A verdade é que se não fizermos nada para um novo ano chegar, e fazer jus ao “novo”, 2014 continuará sendo apenas um calendário diferente na parede da cozinha. Chega das promessas, chega das listinhas e dos planos. Ou melhor, faz, sim, a tua lista. Mas coloca um único item, uma única cláusula. Não cria alíneas ou subalíneas. Marca “mudança” como o único plano digno de 2014. E então brinde. Encha a taça de champanhe. Coloque a bendita roupa branca, a calcinha amarela, sutiã vermelho. Pula as 7 ondinhas, faz superstição pra Iemanjá. Mas não esquece, pelo amor do bom ano, que é você o alvo dos próximos 12 meses. Não esquece que toda essa efervescência  e overdose do chavão “2014, me surpreenda” é mais um clichê das redes sociais e de quem não tem disposição e coragem de levantar da cama e fazer diferente. Então, vá lá, surpreenda 2014.

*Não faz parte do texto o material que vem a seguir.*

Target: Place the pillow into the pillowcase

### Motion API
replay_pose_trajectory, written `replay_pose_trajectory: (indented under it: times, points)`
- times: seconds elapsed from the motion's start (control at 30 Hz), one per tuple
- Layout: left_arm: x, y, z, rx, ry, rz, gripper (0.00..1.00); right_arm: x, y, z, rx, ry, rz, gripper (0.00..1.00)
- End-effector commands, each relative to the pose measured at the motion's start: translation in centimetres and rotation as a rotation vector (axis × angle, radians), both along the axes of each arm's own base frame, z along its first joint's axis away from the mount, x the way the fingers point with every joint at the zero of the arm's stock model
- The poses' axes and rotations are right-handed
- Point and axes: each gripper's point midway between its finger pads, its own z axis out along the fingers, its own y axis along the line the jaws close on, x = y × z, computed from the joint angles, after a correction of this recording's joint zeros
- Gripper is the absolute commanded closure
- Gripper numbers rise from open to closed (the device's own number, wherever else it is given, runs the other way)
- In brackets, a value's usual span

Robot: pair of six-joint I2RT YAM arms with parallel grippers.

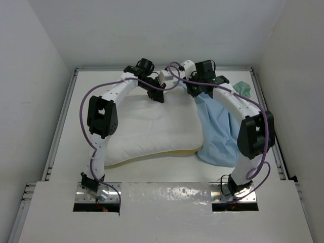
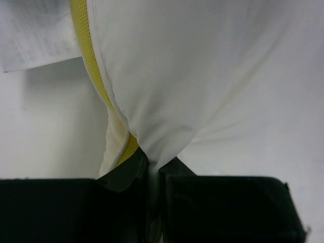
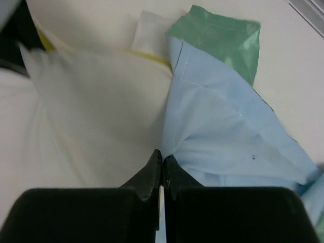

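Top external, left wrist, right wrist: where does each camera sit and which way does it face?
Top external: above, behind the bases, looking down on the table; left arm and right arm show whole, converging at the far edge of the pillow.
Left wrist: looking along the left fingers, shut on the pillow by its yellow piping.
Right wrist: looking along the right fingers, shut where pillow meets pillowcase.
Shared: both wrist views show the pillow and piping.
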Motion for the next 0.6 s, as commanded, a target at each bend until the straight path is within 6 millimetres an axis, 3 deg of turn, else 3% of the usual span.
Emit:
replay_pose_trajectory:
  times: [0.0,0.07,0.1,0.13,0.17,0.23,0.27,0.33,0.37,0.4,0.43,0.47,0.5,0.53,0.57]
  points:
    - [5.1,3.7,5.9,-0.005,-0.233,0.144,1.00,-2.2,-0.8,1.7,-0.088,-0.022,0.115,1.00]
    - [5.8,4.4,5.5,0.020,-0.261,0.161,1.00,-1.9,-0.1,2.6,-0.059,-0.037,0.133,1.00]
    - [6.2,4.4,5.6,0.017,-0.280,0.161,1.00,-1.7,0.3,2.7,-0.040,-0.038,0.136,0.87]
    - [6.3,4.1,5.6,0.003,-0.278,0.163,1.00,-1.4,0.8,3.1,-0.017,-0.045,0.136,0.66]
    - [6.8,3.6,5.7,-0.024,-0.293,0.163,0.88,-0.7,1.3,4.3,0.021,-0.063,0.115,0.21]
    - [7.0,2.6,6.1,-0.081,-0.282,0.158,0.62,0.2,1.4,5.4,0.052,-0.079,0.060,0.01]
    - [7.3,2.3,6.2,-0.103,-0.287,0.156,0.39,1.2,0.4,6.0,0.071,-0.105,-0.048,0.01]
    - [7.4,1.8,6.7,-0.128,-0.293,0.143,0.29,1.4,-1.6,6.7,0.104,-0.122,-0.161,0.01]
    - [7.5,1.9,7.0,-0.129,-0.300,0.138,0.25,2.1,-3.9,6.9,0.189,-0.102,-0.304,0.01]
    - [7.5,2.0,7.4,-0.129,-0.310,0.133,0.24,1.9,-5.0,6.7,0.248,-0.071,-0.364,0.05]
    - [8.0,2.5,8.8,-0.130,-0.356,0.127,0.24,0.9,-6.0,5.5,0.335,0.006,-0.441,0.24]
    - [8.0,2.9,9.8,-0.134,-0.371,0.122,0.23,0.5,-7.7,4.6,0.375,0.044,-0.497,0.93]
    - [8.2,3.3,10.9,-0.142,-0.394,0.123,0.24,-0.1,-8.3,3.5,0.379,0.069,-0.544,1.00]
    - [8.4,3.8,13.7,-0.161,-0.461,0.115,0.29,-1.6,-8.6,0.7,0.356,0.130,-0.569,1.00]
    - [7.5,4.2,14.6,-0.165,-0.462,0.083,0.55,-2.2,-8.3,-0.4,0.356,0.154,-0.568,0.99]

Final de ano é trivial, é vulgar, é estereotipado, previsível. Não há como correr dos jargões, das frases feitas, dos desejos natos e chatos. O que há é uma fuga apressada e ao mesmo tempo temerosa de que o sol nasça e nada mude. Um impasse tremendo entre seguir como está ou simplesmente radicalizar no quesito futuro. Não há um meio termo no dia 31. Ou se está escandalosamente feliz – seja lá os meios que os deixam nesse estado quase inalcançável – ou se permanece numa fossa, numa depressão, que nem mesmo os fogos embriagados ao sabor do espumante vão fazê-lo mudar alguma coisa no ano que se aproxima, sorrateiramente. Permita-se ao talvez. Ao pensamento. À dúvida. Ao questionamento. Entregue-se ao acaso, desengata a marcha ré e esquece que acordou em um novo ano. 10, 9, 8... Os fogos estão em ponto de partida. As pessoas começam os abraços, os beijinhos, e as taças já transbordam. 4, 3, 2, 1 e feliz ano novo. Carlos Drummond diria que agora tudo começa outra vez, com outro número e outra vontade de acreditar que daqui pra diante vai ser diferente.

Dani Fechine

24 dezembro 2013

Por trás dos presentes


Não vamos ser clichês. Natal não se traduz basicamente no nascimento de Cristo, tampouco em mais uma data comercial, de correria, agitação, luxúria e ambição, onde os sete pecados parecem se sobressaírem com excelência. Basta ter olhos de promessa, desejos de criança e aquela atenção infinda que a sua avó te dá e sempre te deu todos os dias. Natal não é ímpar. Não é o dia 25 comemorado no dia 24. Não é aquele presente no canto da árvore, não é a ceia à meia noite e muito menos a roupa nova que você comprou junto com aquele sapato da última coleção. Natal não é luxo, queridos leitores.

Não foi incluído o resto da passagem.